I have seen platitudes like this my whole life and they never felt right to me. I thought maybe it was because I was a curmudgeon, a skeptic, non-spiritual. This month I finally figured it out. Maybe some people are connected to people, some people are connected to nature. Bruce Means asked me to read a manuscript for him that is the story of his recreation of John Muir's 1000 Mile Walk to the Gulf. Because it is easier for me to read things on my iPad I downloaded a PDF of the original and read that first. John Muir grew up in Wisconsin after moving from his birthplace in Scotland as a young boy. The south was very foreign to him and strange. Not home. Towards the end of the book he explains it all very eloquently.
In Kentucky...thousands of familiar flower faces looked from every hill and valley. I noted no difference in the sky, and the winds spoke the same things. I did not feel myself in a strange land.
In Tennessee my eyes rested upon the first mountain scenery I ever beheld. I was rising higher than ever before; strange trees were beginning to appear; alpine flowers and shrubs were meeting me at every step. But these Cumberland Mountains were timbered with oak, and were not unlike Wisconsin hills piled upon each other, and the strange plants were like those that were not strange. The sky was changed only a little, and the winds not by a single detectible note. Therefore, neither was Tennessee a strange land.
But soon came changes thick and fast. After passing the mountainous corner of North Carolina and a little way into Georgia, I beheld from one of the last ridge-summits of the Alleghanies that vast, smooth, sandy slope that reaches from the mountains to the sea. It is wooded with dark, branchy pines which were all strangers to me. Here the grasses, which are an earth-covering at the North, grow wide apart in tall clumps and tufts like saplings. My known flower companions were leaving me now, not one by one as in Kentucky and Tennessee, but in whole tribes and genera, and companies of shining strangers came trooping upon me in countless ranks. The sky, too, was changed, and I could detect strange sounds in the winds. Now I began to feel myself "a stranger in a strange land."

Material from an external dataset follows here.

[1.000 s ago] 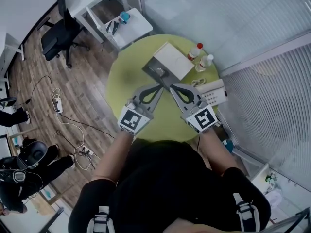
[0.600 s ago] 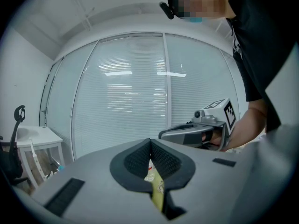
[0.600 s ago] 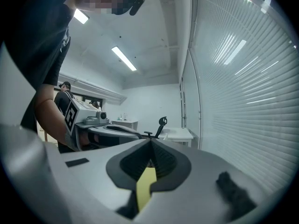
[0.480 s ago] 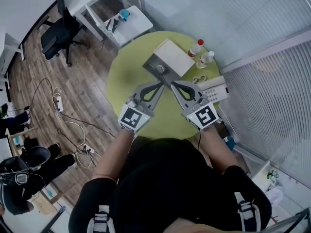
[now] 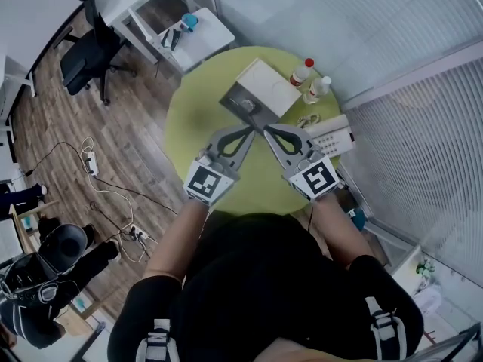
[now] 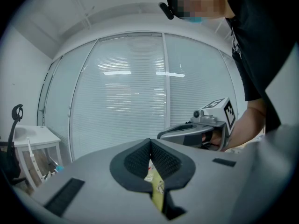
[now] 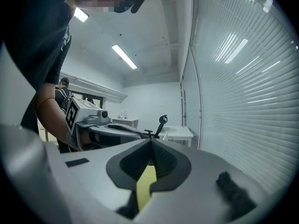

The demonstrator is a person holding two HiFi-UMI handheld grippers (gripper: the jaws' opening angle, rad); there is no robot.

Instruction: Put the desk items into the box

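Left gripper (image 5: 247,132), right gripper (image 5: 269,133): fingers pressed together, holding nothing, tips near each other. Open box (image 5: 260,89) just ahead of fingertips, on green worktop (image 5: 196,119).

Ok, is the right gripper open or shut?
Shut: the right gripper shows its jaws meeting at the tips, nothing between them.

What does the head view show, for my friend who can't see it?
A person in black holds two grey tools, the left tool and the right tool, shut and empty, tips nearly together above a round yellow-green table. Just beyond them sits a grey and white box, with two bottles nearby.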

But in Florida came the greatest change of all, for here grows the palmetto, and here blow the winds so strangely toned by them. These palms and these winds severed the last strands of the cord that united me with home. Now I was a stranger, indeed. I was delighted, astonished, confounded, and gazed in wonderment blank and overwhelming as if I had fallen upon another star. But in all of this long, complex series of changes, one of the greatest, and the last of all, was the change I found in the tone and language of the winds. They no longer came with the old home music gathered from open prairies and waving fields of oak, but they passed over many a strange string. The leaves of magnolia, smooth like polished steel, the immense inverted forests of tillandsia banks, and the princely crowns of palms — upon these the winds made strange music, and at the coming-on of night had overwhelming power to present the distance from friends and home, and the completeness of my isolation from all things familiar.

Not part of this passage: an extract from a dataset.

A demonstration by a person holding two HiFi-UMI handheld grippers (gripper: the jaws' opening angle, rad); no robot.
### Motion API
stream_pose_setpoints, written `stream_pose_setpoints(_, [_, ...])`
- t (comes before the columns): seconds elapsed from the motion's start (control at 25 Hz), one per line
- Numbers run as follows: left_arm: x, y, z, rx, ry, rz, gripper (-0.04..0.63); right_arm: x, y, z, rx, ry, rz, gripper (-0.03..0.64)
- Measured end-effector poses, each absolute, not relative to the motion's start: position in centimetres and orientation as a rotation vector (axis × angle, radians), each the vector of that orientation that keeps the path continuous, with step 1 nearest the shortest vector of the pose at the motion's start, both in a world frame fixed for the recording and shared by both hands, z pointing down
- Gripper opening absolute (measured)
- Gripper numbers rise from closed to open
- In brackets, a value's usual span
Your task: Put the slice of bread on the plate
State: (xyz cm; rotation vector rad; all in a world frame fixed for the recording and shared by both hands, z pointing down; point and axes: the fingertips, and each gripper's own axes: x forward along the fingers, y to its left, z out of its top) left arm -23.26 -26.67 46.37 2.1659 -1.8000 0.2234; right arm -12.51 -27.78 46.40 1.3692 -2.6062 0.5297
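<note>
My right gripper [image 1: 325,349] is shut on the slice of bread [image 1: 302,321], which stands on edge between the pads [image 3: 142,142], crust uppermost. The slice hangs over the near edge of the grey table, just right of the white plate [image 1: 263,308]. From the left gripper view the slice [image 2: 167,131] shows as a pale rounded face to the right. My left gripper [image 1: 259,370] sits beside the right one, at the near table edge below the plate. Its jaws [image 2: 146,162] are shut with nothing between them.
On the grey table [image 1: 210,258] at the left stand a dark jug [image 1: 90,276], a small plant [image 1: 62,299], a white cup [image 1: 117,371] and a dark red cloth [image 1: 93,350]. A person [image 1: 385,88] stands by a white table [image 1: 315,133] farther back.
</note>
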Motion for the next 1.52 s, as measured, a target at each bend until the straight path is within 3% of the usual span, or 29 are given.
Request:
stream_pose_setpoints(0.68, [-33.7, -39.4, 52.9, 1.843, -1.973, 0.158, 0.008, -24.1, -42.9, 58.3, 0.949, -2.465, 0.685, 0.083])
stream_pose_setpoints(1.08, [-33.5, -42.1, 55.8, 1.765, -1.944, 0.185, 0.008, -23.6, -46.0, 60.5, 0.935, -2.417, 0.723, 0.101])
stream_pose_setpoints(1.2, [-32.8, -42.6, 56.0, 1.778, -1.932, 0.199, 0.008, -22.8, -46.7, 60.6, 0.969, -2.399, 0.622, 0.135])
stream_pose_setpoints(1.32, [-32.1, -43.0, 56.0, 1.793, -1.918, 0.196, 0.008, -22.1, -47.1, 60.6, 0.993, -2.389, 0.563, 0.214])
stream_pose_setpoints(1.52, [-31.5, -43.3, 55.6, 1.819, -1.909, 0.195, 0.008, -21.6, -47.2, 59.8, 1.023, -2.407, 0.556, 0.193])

Elsewhere I have already noted that when I was a day's journey from the Gulf, a wind blew upon me from the sea — the first sea breeze that had touched me in twenty years. I was plodding along with my satchel and plants, leaning wearily forward, a little sore from approaching fever, when suddenly I felt the salt air, and before I had time to thing, a whole flood of long-dormant associations rolled in upon me. The Firth of Forth, the Bass Rock, Dunbar Castle, and the winds and rocks and hills came upon the wings of that wind, and stood in as clear and sudden light as a landscape flashed upon the view by a blaze of lightning in a dark night.As strange and unfamiliar as the south was to John Muir, it is my home. I get great comfort from those dark, branchy pines and the smell of their needles baking in the sun. The sound of a pileated woodpecker banging his giant head on a hollow trunk, and the rising, smooth white noise as the wind moves through the long needles — that is home to me. Here there are all the right animals, the right plants, the right light, the right water, the right soil, the right air. These are the things my grandmother taught me to identify, to study, to love. My grandmother died, but the piney woods will thrive as long as we let them. It is my responsibility to care for these woods and struggle against their aggressive fecundity to assert my own tiny bit of order on it. When it's not trying to destroy my civilization with humidity and mice, my home amuses me.